US 11,907,717 B2
Techniques for efficiently transferring data to a processor
Andrew Kerr, Santa Clara, CA (US); Jack Choquette, Palo Alto, CA (US); Xiaogang Qiu, San Jose, CA (US); Omkar Paranjape, Austin, TX (US); Poornachandra Rao, Cedar Park, TX (US); Shirish Gadre, Fremont, CA (US); Steven J. Heinrich, Madison, AL (US); Manan Patel, San Jose, CA (US); Olivier Giroux, Santa Clara, CA (US); and Alan Kaatz, Santa Clara, CA (US)
Assigned to NVIDIA Corporation, Santa Clara, CA (US)
Filed by NVIDIA Corporation, Santa Clara, CA (US)
Filed on Feb. 8, 2023, as Appl. No. 18/107,374.
Application 18/107,374 is a division of application No. 17/363,561, filed on Jun. 30, 2021, granted, now 11,604,649.
Application 17/363,561 is a division of application No. 16/712,083, filed on Dec. 12, 2019, granted, now 11,080,051, issued on Aug. 3, 2021.
Claims priority of provisional application 62/927,417, filed on Oct. 29, 2019.
Claims priority of provisional application 62/927,511, filed on Oct. 29, 2019.
Prior Publication US 2023/0185570 A1, Jun. 15, 2023
This patent is subject to a terminal disclaimer.
Int.
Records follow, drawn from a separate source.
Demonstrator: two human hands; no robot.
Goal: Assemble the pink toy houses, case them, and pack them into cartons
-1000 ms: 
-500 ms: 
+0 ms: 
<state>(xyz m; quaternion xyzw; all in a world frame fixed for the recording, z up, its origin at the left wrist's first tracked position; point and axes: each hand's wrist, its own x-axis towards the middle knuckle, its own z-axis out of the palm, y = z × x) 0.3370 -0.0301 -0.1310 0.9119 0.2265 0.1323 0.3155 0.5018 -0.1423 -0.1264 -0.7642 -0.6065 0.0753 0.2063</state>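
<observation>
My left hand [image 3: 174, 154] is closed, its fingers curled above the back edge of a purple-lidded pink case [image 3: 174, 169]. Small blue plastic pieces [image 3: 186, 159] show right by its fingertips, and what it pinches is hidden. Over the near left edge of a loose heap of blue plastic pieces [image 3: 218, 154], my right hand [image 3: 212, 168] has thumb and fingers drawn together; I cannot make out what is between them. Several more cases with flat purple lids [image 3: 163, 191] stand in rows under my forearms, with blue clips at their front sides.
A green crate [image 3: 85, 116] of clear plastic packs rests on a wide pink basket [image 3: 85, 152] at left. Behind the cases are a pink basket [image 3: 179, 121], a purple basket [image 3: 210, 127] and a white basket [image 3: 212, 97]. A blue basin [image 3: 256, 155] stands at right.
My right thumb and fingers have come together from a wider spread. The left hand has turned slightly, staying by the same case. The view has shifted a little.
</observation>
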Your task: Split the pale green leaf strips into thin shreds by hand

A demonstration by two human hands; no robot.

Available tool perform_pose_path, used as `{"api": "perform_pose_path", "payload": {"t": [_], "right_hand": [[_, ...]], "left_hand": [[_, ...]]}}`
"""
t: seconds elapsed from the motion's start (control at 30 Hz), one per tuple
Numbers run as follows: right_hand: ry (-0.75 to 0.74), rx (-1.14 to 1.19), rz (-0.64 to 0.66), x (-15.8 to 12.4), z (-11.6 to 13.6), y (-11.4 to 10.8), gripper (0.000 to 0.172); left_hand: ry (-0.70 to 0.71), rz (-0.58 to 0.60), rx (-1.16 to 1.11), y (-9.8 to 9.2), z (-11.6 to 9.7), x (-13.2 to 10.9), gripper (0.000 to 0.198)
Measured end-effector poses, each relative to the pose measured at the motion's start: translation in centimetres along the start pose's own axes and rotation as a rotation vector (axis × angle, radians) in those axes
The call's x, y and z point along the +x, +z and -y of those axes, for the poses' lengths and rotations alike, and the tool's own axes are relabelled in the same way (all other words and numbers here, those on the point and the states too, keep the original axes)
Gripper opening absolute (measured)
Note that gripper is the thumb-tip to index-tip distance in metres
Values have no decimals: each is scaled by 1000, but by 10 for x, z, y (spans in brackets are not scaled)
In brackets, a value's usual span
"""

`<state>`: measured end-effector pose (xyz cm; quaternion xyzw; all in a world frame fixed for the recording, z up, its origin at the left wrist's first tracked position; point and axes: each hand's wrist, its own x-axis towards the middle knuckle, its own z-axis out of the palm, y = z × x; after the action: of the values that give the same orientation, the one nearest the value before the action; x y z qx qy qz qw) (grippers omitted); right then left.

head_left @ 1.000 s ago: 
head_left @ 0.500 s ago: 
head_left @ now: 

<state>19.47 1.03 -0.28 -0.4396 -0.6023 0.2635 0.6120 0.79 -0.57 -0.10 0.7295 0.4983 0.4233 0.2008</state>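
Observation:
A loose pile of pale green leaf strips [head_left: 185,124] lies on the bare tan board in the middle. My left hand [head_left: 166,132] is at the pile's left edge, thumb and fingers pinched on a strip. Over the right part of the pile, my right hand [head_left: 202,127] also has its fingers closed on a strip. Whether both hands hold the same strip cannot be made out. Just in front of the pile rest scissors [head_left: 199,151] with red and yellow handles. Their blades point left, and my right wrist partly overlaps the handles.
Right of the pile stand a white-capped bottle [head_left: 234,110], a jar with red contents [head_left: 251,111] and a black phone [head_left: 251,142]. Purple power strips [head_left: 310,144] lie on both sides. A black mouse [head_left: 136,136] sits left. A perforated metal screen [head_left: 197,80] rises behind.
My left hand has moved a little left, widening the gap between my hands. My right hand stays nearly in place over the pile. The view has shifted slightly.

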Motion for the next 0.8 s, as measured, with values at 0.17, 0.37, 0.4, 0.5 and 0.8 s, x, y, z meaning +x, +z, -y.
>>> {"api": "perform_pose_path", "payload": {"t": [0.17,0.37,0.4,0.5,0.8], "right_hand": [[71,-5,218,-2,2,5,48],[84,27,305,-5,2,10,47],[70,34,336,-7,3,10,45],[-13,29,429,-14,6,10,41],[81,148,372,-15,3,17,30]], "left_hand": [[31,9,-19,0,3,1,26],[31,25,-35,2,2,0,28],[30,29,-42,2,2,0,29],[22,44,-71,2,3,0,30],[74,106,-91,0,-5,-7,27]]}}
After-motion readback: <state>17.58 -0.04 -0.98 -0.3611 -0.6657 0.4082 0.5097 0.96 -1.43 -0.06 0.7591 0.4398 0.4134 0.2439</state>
Cl. G06F 9/30 (2018.01); G06F 9/52 (2006.01); G06F 12/0808 (2016.01); G06F 12/0888 (2016.01)
CPC G06F 9/30043 (2013.01) [G06F 9/3009 (2013.01); G06F 9/522 (2013.01); G06F 12/0808 (2013.01); G06F 12/0888 (2013.01); G06F 9/3004 (2013.01)] 21 Claims
OG exemplary drawing
 
1. A processing system comprising:
a multithreaded processor configured to concurrently execute a plurality of threads;
a plurality of data registers, each of the data registers assigned to executing threads; and
on-chip memory including a cache memory and a shared memory,
wherein the system is configured to, in response to at least one of the threads, execute a first instruction to retrieve data stored in a memory external to the processing system through the data registers and the cache memory and store the data into the shared memory, and in response to at least one of the threads, execute a second instruction to retrieve data stored in the memory external to the processing system and store the data into the shared memory without first storing the data in the data registers.